Salieron al frío de la noche, aliviados por la frescura del aire, como si al menos allí, en el silencio del exterior, pudieran respirar con mayor claridad. El frío era tangible, pero a su vez, aliviador. Caminaban juntos, sin hablar, cada uno inmerso en sus propios pensamientos, hasta que llegaron al coche. En ese instante, uno de ellos rompió el silencio.
—¿A ti también te pesa? —preguntó, con voz suave pero cargada de una tristeza que parecía inabarcable.
El otro asintió, sin mirar a los ojos, pero su rostro reflejaba la misma sensación de desgaste.
—Sí. Ya no somos parte de esto. —Su voz tembló ligeramente, como si finalmente pudiera admitir lo que llevaba meses callando.
Ambos se sentaron en el coche, pero no arrancaron de inmediato. Las palabras sobraban. Solo se miraron, como si, por fin, pudieran entenderse sin necesidad de hablar. Ya no encajaban en ese mundo que los rodeaba, ese mundo donde todo seguía igual mientras ellos sentían que algo esencial se les escapaba. Nadie les preguntaba si estaban bien, nadie parecía notar que no encajaban. Nadie veía lo que había detrás de esa fachada de «perfecta normalidad».

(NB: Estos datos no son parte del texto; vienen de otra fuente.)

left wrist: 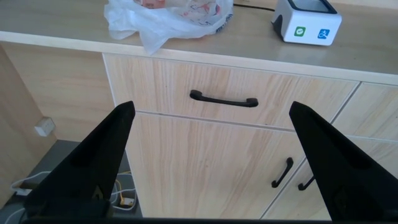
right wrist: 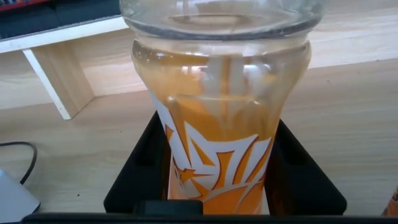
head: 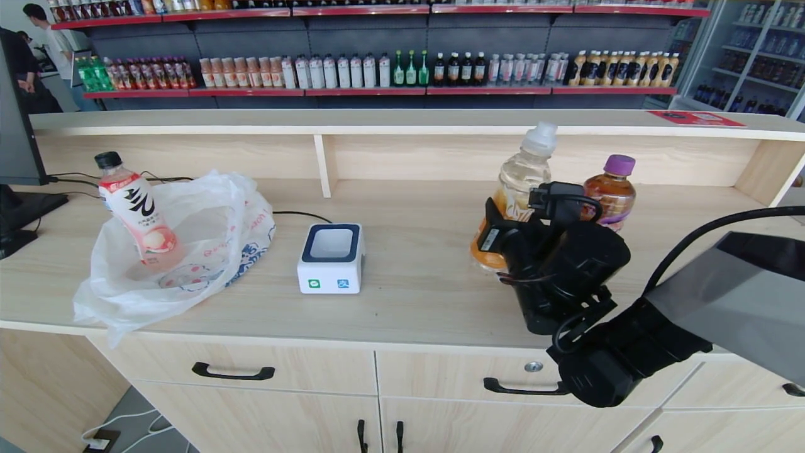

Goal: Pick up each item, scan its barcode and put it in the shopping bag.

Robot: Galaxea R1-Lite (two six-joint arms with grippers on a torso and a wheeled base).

Era como si se encontraran atrapados en un lugar que ya no les pertenecía, con sueños que no podían compartir con los demás. La desconexión era cada vez más profunda, y aunque su amor seguía siendo fuerte, no podía llenar ese vacío. No sabían si era el momento de hacer algo diferente, de alejarse, de buscar un espacio donde pudieran ser ellos mismos, pero sabían que algo tenía que cambiar.
—¿Y si nos alejamos un poco de todo esto? —preguntó el otro, en un susurro, como si tuviera miedo de pronunciarlo en voz alta.
La respuesta llegó con una simple mirada. Un gesto de comprensión mutua. Sabían que era el momento de cambiar, de dejar de vivir para complacer a otros. De encontrar su propio camino. Juntos.
La carretera se estiraba ante ellos, pero no importaba el destino, porque por fin se sentían libres de seguir su propio rumbo.